_What the task requires_
Instruction for the data below: set down exactly the lines from the line with "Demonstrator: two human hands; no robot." to the line with "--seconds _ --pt", inclusive, and no others.

BEGIN Supplied entries

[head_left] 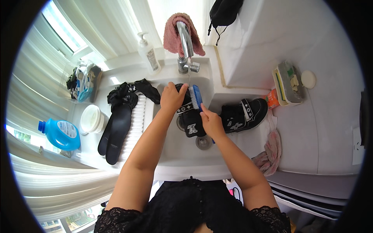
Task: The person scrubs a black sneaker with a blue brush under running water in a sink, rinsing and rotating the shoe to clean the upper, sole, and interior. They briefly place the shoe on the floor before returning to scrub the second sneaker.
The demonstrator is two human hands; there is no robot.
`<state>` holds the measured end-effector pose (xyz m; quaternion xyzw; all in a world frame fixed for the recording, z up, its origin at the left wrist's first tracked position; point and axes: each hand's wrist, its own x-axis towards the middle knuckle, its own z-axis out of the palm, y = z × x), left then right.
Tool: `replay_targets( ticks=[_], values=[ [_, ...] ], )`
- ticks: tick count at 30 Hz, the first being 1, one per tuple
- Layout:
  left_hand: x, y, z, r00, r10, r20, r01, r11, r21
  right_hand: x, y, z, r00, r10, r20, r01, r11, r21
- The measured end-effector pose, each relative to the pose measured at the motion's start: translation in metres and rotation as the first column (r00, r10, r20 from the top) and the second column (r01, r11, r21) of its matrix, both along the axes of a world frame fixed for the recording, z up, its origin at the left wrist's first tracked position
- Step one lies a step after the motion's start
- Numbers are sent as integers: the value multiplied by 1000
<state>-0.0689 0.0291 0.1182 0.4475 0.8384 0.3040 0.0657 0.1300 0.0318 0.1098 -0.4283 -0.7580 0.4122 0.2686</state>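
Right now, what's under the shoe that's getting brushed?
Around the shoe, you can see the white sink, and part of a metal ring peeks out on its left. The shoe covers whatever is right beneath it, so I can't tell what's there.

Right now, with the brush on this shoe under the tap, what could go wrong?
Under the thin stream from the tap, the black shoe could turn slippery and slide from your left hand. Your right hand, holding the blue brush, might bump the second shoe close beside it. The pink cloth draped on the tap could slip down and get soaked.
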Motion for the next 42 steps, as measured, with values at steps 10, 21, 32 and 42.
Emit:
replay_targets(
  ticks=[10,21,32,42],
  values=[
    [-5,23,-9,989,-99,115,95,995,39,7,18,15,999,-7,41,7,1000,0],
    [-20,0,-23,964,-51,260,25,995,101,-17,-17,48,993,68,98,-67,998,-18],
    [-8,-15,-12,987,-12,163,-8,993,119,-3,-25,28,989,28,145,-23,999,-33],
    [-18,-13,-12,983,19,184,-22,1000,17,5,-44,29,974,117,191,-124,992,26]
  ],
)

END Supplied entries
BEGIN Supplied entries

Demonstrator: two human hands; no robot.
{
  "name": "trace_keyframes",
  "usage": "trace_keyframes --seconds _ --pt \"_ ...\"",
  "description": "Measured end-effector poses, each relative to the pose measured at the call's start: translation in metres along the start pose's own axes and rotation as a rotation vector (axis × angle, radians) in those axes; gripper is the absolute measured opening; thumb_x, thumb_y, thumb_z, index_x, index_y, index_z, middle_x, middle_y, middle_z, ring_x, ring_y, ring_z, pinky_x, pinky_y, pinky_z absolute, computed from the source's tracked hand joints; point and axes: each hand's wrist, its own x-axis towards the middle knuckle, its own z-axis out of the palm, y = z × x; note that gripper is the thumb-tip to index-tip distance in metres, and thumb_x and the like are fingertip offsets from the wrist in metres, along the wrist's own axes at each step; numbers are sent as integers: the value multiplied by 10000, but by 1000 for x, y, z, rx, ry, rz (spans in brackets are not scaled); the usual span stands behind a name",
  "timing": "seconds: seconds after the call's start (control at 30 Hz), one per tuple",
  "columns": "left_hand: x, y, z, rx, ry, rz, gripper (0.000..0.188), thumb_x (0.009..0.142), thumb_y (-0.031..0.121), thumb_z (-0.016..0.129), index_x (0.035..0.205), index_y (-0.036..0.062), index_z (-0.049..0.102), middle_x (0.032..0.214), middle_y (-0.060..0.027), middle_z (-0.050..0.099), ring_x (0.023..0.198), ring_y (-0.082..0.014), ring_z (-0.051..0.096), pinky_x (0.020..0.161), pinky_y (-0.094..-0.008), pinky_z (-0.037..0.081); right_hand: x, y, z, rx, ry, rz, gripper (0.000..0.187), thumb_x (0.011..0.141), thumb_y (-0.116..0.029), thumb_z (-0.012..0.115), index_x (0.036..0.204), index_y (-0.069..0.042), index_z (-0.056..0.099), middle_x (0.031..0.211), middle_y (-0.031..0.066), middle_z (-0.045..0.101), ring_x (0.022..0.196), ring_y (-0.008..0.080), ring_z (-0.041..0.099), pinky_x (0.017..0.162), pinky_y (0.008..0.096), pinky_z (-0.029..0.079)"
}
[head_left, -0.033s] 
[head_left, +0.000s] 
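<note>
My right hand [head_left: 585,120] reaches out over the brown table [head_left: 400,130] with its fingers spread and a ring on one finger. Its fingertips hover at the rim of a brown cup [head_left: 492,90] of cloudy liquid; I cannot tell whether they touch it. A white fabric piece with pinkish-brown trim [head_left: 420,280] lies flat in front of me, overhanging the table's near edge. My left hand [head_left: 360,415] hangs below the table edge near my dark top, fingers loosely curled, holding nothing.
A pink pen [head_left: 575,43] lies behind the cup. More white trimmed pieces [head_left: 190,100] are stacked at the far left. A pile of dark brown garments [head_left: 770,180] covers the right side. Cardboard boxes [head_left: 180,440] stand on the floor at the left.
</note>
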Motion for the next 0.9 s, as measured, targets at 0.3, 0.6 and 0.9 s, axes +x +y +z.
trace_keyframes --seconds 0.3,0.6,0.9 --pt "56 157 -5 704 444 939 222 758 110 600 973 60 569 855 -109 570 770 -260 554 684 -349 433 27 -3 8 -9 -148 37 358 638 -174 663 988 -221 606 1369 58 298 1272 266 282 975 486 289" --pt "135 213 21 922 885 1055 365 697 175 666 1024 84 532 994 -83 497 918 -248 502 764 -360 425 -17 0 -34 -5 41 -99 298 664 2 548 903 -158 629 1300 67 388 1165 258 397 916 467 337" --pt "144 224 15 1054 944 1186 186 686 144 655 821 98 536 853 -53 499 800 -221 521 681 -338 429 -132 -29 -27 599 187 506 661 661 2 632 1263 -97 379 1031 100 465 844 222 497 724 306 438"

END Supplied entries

_Task output_
Demonstrator: two human hands; no robot.
{
  "name": "trace_keyframes",
  "usage": "trace_keyframes --seconds _ --pt \"_ ...\"",

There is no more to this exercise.